At the same time, trading teams were using record amounts of data and needed to be able to perform analytics quickly, while remaining compliant. How traders accessed their data changed, with a 20 percent increase in web access and a 50 percent rise in mobile usage access of Refinitiv data. The volume of data going over the Refinitiv feed was more than double the traffic in more normal times.

As a result of the need to adapt to these extraordinary circumstances, trading teams are now recognizing the importance of operational resilience.

While operational resilience may have regulatory requirements developing around it in the near future, it also just makes good business sense. Trading teams need to be able to carry on, no matter what, for both their firms and for their customers.

The failure to be able to trade customer orders in challenging market conditions could not only damage the firm’s reputation, but it could also harm its customers, other firms, and the financial system as a whole.

What is your trading team;'s data strategy?

How does operational resilience create opportunities?

COVID-19 has also demonstrated that operational resilience isn’t just a defensive concept. The circumstances created by the pandemic presented firms with opportunities, too.

For example, the international capital markets had their strongest ever six-month period in the first half of 2020, raising US$5.5tr globally. This was a 35 percent year-on-year increase, and the highest figure since records began in 1980. Also, the number of offerings exceeded 130,000 for the first time ever. Records were also broken for U.S. investment-grade issuance and for global high-yield issuance, as well.

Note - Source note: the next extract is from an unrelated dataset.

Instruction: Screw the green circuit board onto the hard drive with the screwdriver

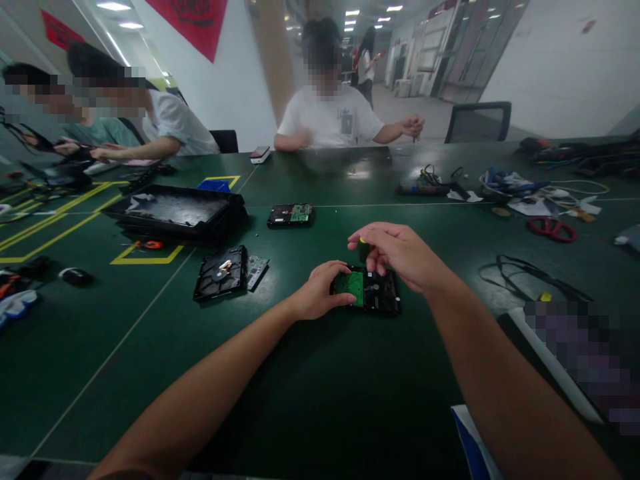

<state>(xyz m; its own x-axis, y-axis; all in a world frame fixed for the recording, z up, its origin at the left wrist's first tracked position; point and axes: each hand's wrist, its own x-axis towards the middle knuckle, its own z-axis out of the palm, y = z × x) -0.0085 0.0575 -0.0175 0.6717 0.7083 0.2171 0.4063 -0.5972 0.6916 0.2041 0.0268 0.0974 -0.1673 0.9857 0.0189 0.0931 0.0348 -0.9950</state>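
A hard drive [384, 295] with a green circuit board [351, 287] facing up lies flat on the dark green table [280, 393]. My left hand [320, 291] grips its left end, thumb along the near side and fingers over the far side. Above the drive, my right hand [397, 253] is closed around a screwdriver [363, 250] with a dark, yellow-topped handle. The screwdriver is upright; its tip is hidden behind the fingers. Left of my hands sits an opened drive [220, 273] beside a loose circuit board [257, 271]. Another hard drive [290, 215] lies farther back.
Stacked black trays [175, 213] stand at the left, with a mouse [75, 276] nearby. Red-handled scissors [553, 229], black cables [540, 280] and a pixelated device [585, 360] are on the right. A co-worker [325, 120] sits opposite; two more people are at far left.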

Other doors opened, too. For example, investment management experienced a shift in preference from passive to active strategies,  while exchanges and trading teams saw profits soar thanks to high trading volumes and volatility. However, in order to take advantage of all of these opportunities, trading teams needed to be very agile.

Financial services firms and their trading teams had to be able to adapt quickly to the challenging circumstances. They had to be able to access their market data, engage with analytics to help them better understand what was happening around them, and trade in a compliant way.

Teams with operational resilience — who were agile enough to do all of these things as the COVID-19 situation unfolded — were better positioned to trade successfully on behalf of their firm and their clients.

So, while operational resilience may soon be a regulatory requirement for some firms, it’s clear that a robust approach can also drive substantial business value for trading teams.

It’s impossible to predict what the next crisis will be, or even how the current COVID-19 pandemic will continue to unfold. However, trading teams can be prepared — and even thrive — if they embrace operational resilience.